Saturday 18 October 2014

More on climate change denial

"Those who deny abrupt climate change are worse than those who deny anthropogenic climate change. The latter can be dismissed easily. The former are more difficult to understand, and their denial is equally dangerous."

Viewing climate change as a long-term issue is exactly how it became a short-term issue. For 40 years, I've heard how the grandchildren will suffer. Time's up!

---Guy McPherson

The ongoing Nicole Foss saga
Seemorerocks

Nicole Foss
Call me obsessive, but I am incensed at the intellectual dishonesty of a person who is a self-proclaimed "scientist" and yet refuses to discuss science; and accuses people of being on a "personal vendetta" against her when she is clearly consumed by ill-will for Guy and keeps coming back, and back, for more attacks; and claims to be objective when she shows clear signs of being emotional and unwilling to back up her claims with a single reference to support any of her claims.

This comes at the very time when Guy McPherson is on a plane to New Zealand for his tour and she is trying to muddy the waters.

Personal?

I don't think so.  

I am obsessed by deep denial and incensed by intellectual dishonesty. 

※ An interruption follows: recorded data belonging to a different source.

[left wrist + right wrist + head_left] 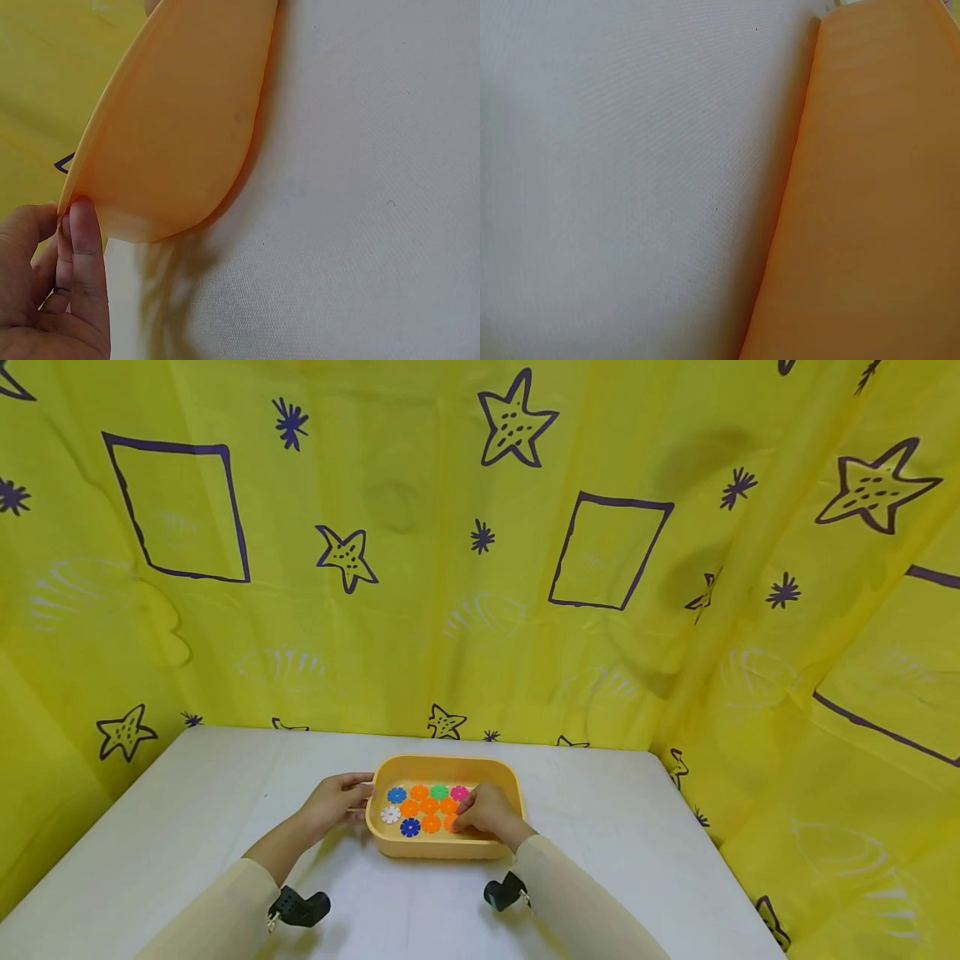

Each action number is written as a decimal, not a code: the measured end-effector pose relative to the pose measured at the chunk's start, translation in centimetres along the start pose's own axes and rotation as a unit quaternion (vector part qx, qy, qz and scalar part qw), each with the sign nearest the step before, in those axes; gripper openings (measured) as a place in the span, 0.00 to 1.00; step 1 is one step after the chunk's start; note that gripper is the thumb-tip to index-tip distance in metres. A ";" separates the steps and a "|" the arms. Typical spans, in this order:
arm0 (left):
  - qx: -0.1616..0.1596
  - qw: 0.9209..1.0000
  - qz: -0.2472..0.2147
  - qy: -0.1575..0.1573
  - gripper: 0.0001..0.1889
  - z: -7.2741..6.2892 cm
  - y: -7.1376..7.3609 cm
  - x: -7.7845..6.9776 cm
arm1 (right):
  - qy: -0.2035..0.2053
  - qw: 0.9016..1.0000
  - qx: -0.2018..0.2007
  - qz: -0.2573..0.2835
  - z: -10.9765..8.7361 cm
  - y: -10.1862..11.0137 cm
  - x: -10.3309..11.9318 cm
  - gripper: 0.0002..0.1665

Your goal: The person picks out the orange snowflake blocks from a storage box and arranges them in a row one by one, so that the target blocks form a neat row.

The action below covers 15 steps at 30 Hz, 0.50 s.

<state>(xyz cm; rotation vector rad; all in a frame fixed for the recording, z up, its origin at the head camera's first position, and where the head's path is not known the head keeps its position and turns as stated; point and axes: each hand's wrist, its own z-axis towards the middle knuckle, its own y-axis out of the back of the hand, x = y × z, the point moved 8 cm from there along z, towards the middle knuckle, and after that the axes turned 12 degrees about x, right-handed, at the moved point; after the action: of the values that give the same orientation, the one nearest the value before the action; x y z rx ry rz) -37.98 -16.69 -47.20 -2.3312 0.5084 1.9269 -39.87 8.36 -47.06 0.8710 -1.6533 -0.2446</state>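
Note:
A shallow orange-yellow plastic tub (pixel 450 847) stands on the white table, holding several flat, notched snowflake discs in rows. Around its left end, my left hand (pixel 341 802) grips the rim; the left wrist view shows the thumb and fingers of that hand (pixel 75 277) on either side of the rim. My right hand (pixel 487 810) reaches into the right part of the tub. Its fingers are curled down and pinch an orange snowflake disc (pixel 449 823), partly covered by the fingertips. The right wrist view has only the tub's outer wall (pixel 870 187), not the hand.
Other discs lie flat in the tub: a blue one (pixel 397 795), a white one (pixel 390 814), a navy one (pixel 410 827), a green one (pixel 439 792), a pink one (pixel 459 793) and several orange ones. A yellow patterned curtain (pixel 420 635) surrounds the white table (pixel 600 827).

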 end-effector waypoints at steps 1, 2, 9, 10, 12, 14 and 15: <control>0.001 1.000 0.001 -0.001 0.23 0.0 0.0 0.0 | -0.002 1.000 0.001 0.002 0.0 0.0 0.0 0.12; 0.001 1.000 0.000 -0.001 0.23 0.0 0.0 0.0 | -0.004 1.000 0.002 0.004 0.0 0.0 -0.1 0.12; 0.000 1.000 0.002 0.004 0.24 -0.1 0.0 0.0 | 0.001 1.000 0.001 0.006 -0.2 0.0 0.1 0.12; 0.000 1.000 0.002 0.005 0.24 -0.1 -0.1 0.0 | 0.002 1.000 0.000 0.006 -0.3 0.1 0.2 0.12; 0.001 1.000 0.002 0.005 0.24 -0.2 -0.1 -0.1 | 0.007 1.000 0.001 0.000 -0.5 0.1 0.4 0.12; 0.001 1.000 0.001 0.004 0.24 -0.2 -0.1 -0.2 | 0.012 1.000 0.001 -0.004 -0.6 0.2 0.6 0.13; 0.001 1.000 -0.001 0.004 0.24 -0.2 -0.1 -0.3 | 0.010 1.000 0.002 0.002 -0.5 0.2 0.5 0.13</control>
<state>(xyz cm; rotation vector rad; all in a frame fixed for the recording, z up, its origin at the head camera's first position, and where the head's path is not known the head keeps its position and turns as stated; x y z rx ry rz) -37.76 -16.61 -46.91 -2.3394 0.5072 1.9157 -39.47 8.29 -46.39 0.8705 -1.6375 -0.2305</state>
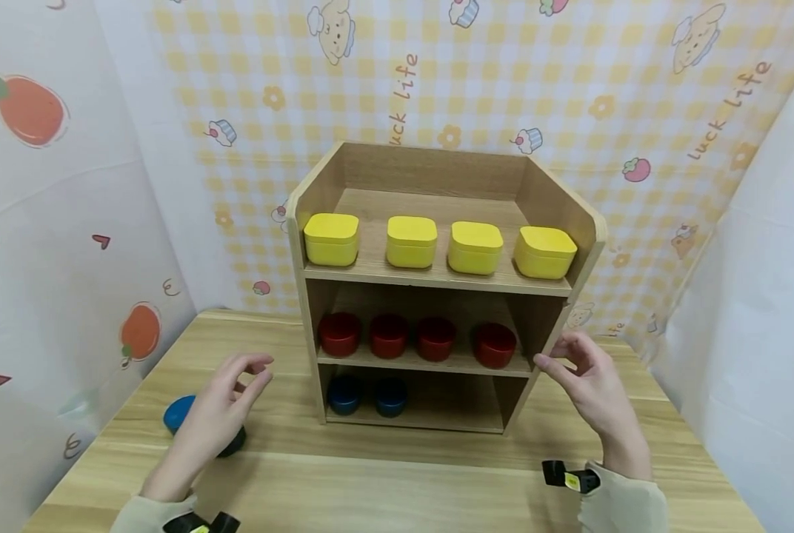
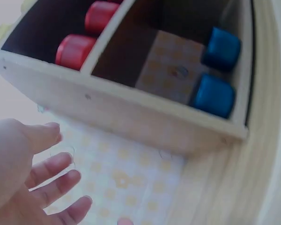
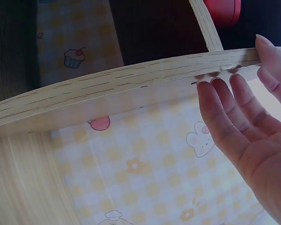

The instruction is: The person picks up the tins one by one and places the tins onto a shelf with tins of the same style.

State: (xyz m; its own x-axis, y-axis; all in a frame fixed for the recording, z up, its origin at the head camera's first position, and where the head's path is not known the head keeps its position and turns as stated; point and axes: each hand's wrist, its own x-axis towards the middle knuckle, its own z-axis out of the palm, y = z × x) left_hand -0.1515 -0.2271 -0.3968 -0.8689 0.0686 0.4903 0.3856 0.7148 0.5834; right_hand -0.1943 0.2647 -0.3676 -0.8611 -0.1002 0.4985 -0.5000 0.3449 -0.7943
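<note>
A three-tier wooden shelf (image 1: 430, 172) stands upright on the table. My right hand (image 1: 593, 385) holds its right side panel, the thumb at the front edge and the fingertips against the outer face (image 3: 154, 91). My left hand (image 1: 215, 407) hovers left of the shelf with loosely bent fingers, holding nothing and apart from the left side panel (image 2: 117, 105). Several yellow lidded boxes (image 1: 412, 243) line the top tier. Several round red containers (image 1: 389, 337) sit on the middle tier. Two round blue containers (image 1: 391, 397) are on the bottom tier, toward the left.
A blue round thing (image 1: 178, 413) and a dark one (image 1: 235, 443) lie on the wooden table (image 1: 370, 492), partly hidden by my left hand and wrist. Printed cloth (image 1: 237, 96) hangs behind the shelf, with white cloth at both sides.
</note>
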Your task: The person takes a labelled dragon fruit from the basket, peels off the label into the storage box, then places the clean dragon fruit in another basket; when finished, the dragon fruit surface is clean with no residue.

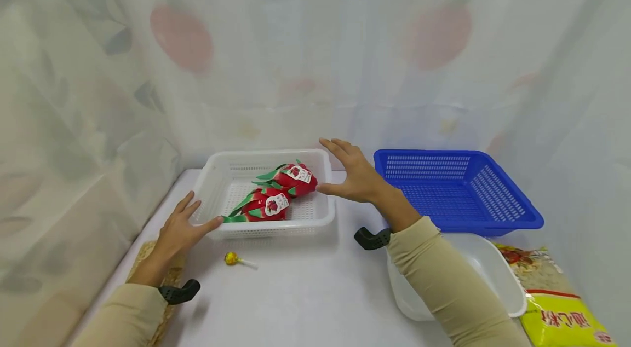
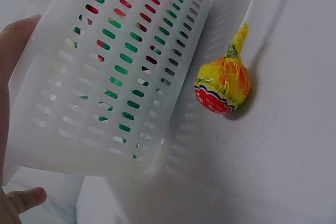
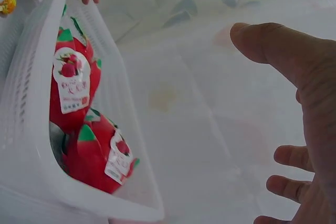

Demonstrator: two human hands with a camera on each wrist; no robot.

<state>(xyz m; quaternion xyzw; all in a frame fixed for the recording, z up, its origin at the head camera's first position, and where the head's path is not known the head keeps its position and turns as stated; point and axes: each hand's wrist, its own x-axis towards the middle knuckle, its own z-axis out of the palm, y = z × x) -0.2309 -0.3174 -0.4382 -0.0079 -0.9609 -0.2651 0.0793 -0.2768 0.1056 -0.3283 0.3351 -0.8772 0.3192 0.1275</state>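
Observation:
A white perforated plastic basket (image 1: 268,229) holds two red dragon fruits with green scales and white labels: one dragon fruit (image 1: 258,206) in front, the other dragon fruit (image 1: 296,178) behind it. My left hand (image 1: 179,229) is at the basket's front left corner, fingers spread along the side and thumb at the rim. My right hand (image 1: 357,177) is spread beside the right rim; in the right wrist view its thumb (image 3: 262,43) and fingers stand apart from the basket. A yellow-wrapped lollipop (image 2: 223,85) lies on the table in front of the basket.
To the right stands a blue perforated basket (image 1: 458,224). A white tub (image 1: 510,281) sits before it, partly behind my right sleeve. A yellow food packet (image 1: 562,314) lies at far right. Under my left forearm is a tan, grainy-looking pack (image 1: 143,254). Curtains hang behind.

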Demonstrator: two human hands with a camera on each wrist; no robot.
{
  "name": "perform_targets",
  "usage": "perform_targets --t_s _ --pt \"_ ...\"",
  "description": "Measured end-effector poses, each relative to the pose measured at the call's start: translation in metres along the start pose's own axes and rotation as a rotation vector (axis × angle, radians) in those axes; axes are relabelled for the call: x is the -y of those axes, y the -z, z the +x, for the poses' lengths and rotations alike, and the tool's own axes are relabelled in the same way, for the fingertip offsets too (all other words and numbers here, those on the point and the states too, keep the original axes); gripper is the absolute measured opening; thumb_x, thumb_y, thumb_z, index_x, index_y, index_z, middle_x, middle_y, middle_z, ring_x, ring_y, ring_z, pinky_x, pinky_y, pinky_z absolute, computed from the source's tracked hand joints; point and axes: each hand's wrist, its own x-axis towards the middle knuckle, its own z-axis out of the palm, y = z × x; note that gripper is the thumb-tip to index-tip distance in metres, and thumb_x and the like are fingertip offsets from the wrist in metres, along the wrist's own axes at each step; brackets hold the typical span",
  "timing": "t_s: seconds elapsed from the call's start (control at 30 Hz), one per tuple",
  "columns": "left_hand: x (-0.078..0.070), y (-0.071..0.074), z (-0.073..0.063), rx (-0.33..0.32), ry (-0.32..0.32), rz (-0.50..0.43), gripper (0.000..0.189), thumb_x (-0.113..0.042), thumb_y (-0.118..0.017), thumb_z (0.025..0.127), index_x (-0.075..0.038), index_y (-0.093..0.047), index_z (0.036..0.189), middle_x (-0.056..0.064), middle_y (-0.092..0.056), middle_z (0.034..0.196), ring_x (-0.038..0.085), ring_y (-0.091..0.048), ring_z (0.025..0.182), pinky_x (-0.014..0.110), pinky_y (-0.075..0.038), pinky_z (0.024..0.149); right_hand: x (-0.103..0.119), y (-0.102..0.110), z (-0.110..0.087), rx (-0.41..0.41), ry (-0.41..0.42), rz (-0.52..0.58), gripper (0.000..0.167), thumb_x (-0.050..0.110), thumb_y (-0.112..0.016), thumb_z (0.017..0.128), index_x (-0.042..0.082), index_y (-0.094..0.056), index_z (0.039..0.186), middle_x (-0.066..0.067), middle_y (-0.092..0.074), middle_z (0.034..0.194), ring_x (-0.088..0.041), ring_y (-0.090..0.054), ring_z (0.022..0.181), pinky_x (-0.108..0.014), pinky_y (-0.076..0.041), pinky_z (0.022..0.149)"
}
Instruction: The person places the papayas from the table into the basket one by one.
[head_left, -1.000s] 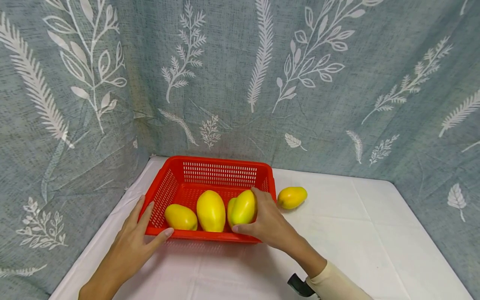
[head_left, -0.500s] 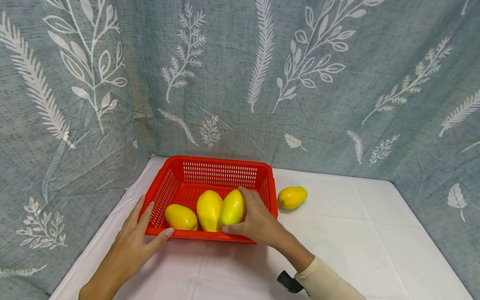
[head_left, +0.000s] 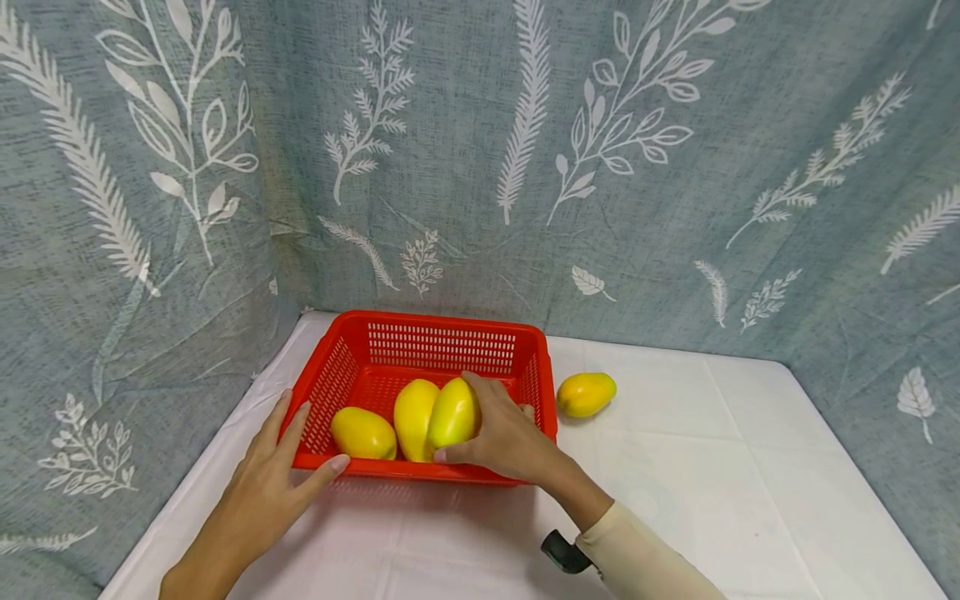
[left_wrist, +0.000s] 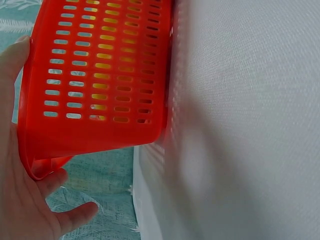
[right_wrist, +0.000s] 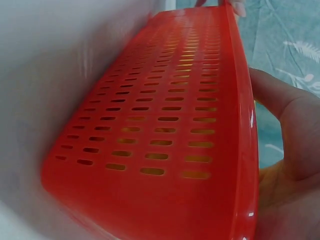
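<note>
A red perforated plastic basket (head_left: 442, 320) stands on the white-covered table. My right hand (head_left: 506, 433) reaches over its front right side and grips a yellow-green papaya (head_left: 453, 412), thumb near the front rim. That papaya leans against and partly covers a yellow papaya (head_left: 411, 417) in the middle. Farther left in the basket lies another yellow papaya (head_left: 363, 433). My left hand (head_left: 262, 483) rests at the basket's front left corner, fingers extended along the side and thumb on the front rim. In the right wrist view, the basket wall (right_wrist: 160, 115) hides most of the fruit.
One more papaya (head_left: 587, 394) lies on the white tablecloth (head_left: 690, 467) just right of the basket. A grey-green leaf-patterned curtain (head_left: 465, 167) hangs behind the table and on both sides. A black strap piece (head_left: 564, 552) sits at my right wrist.
My right hand has moved left inside the basket with the gripped papaya, bringing it up against the middle one and covering more of it. My left hand has stayed at the corner.
</note>
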Motion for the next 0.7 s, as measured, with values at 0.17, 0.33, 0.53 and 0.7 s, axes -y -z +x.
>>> perform_targets --t_s 0.17,0.33,0.53,0.7 --pt "0.0 0.0 0.0 -0.011 -0.016 -0.007 0.101 -0.055 -0.071 0.098 0.007 -0.026 0.164 0.021 -0.003 0.178 0.059 -0.023 0.152 0.083 -0.027 0.11 -0.002 0.0 0.003 0.016 0.027 -0.057 0.103 0.046 -0.089 0.081 0.017 -0.035 0.164 -0.009 -0.045 0.162 -0.027 -0.051 0.138 -0.054 -0.035 0.098" --pt "0.0 0.0 0.001 -0.012 -0.019 -0.007 0.102 -0.055 -0.071 0.098 0.007 -0.025 0.164 0.02 -0.003 0.178 0.059 -0.023 0.152 0.084 -0.027 0.11 -0.007 -0.002 0.007 0.023 0.058 -0.115 0.101 0.04 -0.09 0.081 0.016 -0.037 0.163 -0.008 -0.048 0.159 -0.026 -0.049 0.142 -0.065 -0.033 0.107" --pt "0.001 0.0 0.001 -0.018 -0.022 -0.006 0.101 -0.054 -0.071 0.098 0.008 -0.027 0.164 0.022 -0.004 0.177 0.059 -0.024 0.151 0.083 -0.027 0.111 -0.009 -0.006 0.014 0.055 0.076 -0.181 0.095 0.039 -0.09 0.083 0.019 -0.04 0.161 -0.009 -0.05 0.159 -0.028 -0.051 0.143 -0.075 -0.026 0.113" --pt "0.001 0.0 0.0 -0.018 -0.02 -0.005 0.101 -0.055 -0.071 0.098 0.008 -0.026 0.164 0.022 -0.004 0.177 0.059 -0.024 0.152 0.082 -0.027 0.111 -0.011 -0.012 0.02 0.102 0.026 -0.207 0.097 0.042 -0.09 0.083 0.017 -0.04 0.162 -0.01 -0.05 0.16 -0.03 -0.048 0.146 -0.07 -0.028 0.114"
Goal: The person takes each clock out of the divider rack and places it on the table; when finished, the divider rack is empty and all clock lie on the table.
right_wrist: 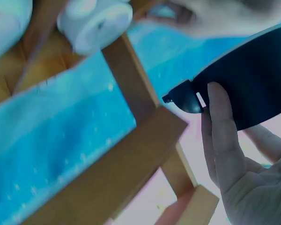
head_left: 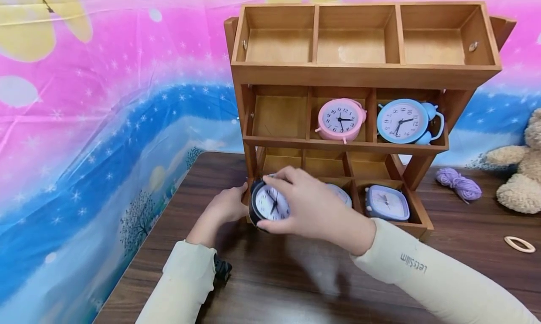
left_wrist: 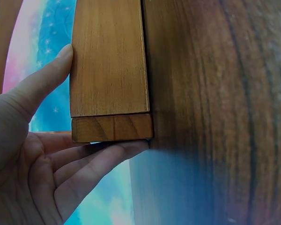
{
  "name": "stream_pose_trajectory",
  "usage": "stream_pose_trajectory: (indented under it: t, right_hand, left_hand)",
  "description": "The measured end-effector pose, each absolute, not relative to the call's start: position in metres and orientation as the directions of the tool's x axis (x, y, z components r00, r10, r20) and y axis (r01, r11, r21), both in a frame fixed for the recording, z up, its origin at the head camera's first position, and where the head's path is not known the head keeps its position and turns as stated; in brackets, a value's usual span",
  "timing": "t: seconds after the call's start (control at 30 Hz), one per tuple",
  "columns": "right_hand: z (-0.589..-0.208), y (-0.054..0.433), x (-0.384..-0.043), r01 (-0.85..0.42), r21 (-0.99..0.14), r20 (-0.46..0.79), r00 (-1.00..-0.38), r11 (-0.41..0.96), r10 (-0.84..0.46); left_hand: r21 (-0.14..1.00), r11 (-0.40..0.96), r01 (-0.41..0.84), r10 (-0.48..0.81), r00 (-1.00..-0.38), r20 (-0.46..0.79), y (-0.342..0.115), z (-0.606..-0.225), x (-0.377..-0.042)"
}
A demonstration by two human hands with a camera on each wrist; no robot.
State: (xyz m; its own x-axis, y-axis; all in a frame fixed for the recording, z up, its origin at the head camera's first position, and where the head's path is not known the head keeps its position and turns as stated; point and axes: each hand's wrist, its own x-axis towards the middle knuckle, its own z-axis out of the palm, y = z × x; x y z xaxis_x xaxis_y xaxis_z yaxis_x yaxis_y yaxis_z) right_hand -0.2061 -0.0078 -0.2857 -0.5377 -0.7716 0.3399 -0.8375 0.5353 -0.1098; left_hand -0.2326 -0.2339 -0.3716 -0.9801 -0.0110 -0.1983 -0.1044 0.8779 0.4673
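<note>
My right hand (head_left: 313, 204) holds a black twin-bell alarm clock (head_left: 270, 203) by its rim, its white face up, in front of the bottom left end of a wooden shelf rack (head_left: 338, 75). The right wrist view shows the fingers (right_wrist: 225, 126) against the clock's black casing (right_wrist: 257, 75). At that same end my left hand (head_left: 226, 204) grips the rack; in the left wrist view the thumb (left_wrist: 51, 68) and fingers lie on opposite sides of the wooden end (left_wrist: 110, 61). A lavender square clock (head_left: 387, 203) sits in the bottom right compartment. A pale round clock (head_left: 340, 192) beside it is partly hidden by my right hand.
A pink alarm clock (head_left: 341, 119) and a blue alarm clock (head_left: 403, 121) lie in the middle tier. Purple yarn (head_left: 459, 184), a wooden ring (head_left: 519, 244) and a teddy bear (head_left: 524, 173) are at the right. A painted cloth (head_left: 127, 103) hangs behind the table (head_left: 253, 286).
</note>
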Motion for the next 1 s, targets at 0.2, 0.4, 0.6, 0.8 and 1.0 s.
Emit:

But it could be anyone - it just happens to be Nicole Foss because she came into my space to badmouth someone that I hold in high esteem.

I don't think that makes me part of a 'death cult' or a toadie.  

The minute I disagree with Guy McPherson I will tell him so.

Central to her claim is that climate change (in her opinion) is of less importance than financial collapse because the timescale (in her view) is different and people are already feeling the pinch but not feeling climate change.

She seemed to be deaf to the idea that millions of people are already affected by catastrophic climate change - by floods, drought and the consequent inability to feed themselves.

In the words of Guy:

"Still sticking with finance being more important than people who are suffering and dying is ludicrous"

My response was that if she couldn't care about the people of the Pacific or Africa,and Asia perhaps she could give a thought to the farmers of California as they go thirsty.

Here are some quotes from Foss, which I have provided in their entirety: 

"More simplistic distortions of course, based, as usual, on a complete misunderstanding of the argument. Money is not more important than life. Crashing the operating system has consequences, however, and like it or not, finance is the human operating system. It is not an argument about money, but about systemic impacts due to very abrupt change amounting to pulling the rug from underneath people's feet on a more or less global level. The economy will self-destruct more rapidly than the climate. This is not at all to say that there are no impacts due to both systems already. Clearly there are, but the time constant for change in finance is shorter. It's as simple as that. The impacts will be large, and will be felt sooner for most than the major impacts of climate change. Observing this is no insult to anyone. Please stop casting this as some kind of personal vendetta Robin, or as evidence of some gargantuan moral failing, it is ridiculous to do so. You are simply making yourself look silly".


My response: "The tragedy is that Nicole's argument is very beguiling because it gives the false impression that there is time to adapt. And who would not like to hold on to that hope?! If it were real."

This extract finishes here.